Following modest drops in UK and EU PMIs (and a mixed picture in China), Markit's US Manufacturing PMI inched higher in September amid schizophrenic collapse in output growth (14mo lows) and surge in employment (9mo highs). ISM, on the other hand, reported that US Manufacturing has not been this awesome since June 2004.

Prices Paid are soaring helping Make Manufacturing in America Great Again

 

As New Orders jump (but remain well below early 2017 highs…

 

The surge in prices paid and deliveries stand out…

As a reminder, ISM and Markit have seen very different views of the US Manufacturing 'recovery' in recent months, as 'real' economic data has actually collapsed…

While ISM headline seems awesome, at least half of the respondents mentioned problems associated with the hurricanes…

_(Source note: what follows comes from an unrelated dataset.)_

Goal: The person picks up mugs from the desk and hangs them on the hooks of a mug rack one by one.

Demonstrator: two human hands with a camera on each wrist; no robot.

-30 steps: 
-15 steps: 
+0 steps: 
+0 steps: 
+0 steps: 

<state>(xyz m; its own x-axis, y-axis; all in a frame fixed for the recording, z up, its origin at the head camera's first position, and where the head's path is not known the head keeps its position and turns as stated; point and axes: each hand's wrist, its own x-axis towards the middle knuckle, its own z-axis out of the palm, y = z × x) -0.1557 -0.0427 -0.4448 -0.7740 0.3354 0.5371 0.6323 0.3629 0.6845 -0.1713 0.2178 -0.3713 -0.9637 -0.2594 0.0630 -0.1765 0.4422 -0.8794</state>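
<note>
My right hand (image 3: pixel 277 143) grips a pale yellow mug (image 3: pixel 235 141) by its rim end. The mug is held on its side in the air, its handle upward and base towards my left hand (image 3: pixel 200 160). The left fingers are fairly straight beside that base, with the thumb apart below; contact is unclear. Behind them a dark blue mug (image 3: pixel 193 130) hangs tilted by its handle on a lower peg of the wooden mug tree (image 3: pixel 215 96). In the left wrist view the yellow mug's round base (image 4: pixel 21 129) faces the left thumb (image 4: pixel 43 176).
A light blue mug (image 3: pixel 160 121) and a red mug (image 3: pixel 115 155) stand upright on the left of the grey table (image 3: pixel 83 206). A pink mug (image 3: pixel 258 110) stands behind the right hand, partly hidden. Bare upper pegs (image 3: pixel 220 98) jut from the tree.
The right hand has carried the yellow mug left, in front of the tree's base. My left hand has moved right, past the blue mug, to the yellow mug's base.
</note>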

  • "Hurricanes causing supply chain and pricing issues." (Chemical Products)
  • "Business levels continue [to be] strong; usually by now, a seasonal downturn begins." (Machinery)
  • "Energy sector (oil and gas) continues to be strong. Price of oil appears to be beginning to stabilize." (Computer & Electronic Products)
  • "We’ve had a very good year and we are forecasting continued strong demand for our product in 2018." (Miscellaneous Manufacturing)
  • "Business is strong. However, we are concerned about price increases due to the hurricanes." (Plastics & Rubber Products)
  • "We are closely watching the Houston events as many of our production chemicals are produced in the Gulf region. Some tightening of supply and/or price increases expected." (Paper Products)
  • "Labor shortages continue to haunt operational capacity both at [the] local plant [level] and up and down the supply chain."(Transportation Equipment)
  • "Hurricanes Harvey and Irma will have significant effects on input costs. Disruption in supply chain. Concerns of transportation." (Food, Beverage & Tobacco Products)
  • "Hurricane Harvey, and now Irma, have impacted the business (building materials). Increasing sales but also causing significant price increases on input raw materials.&quot (Nonmetallic Mineral Products)
  • "Lumber prices starting to drop, and log prices starting to increase. Not the best combination.&quot (Wood Products)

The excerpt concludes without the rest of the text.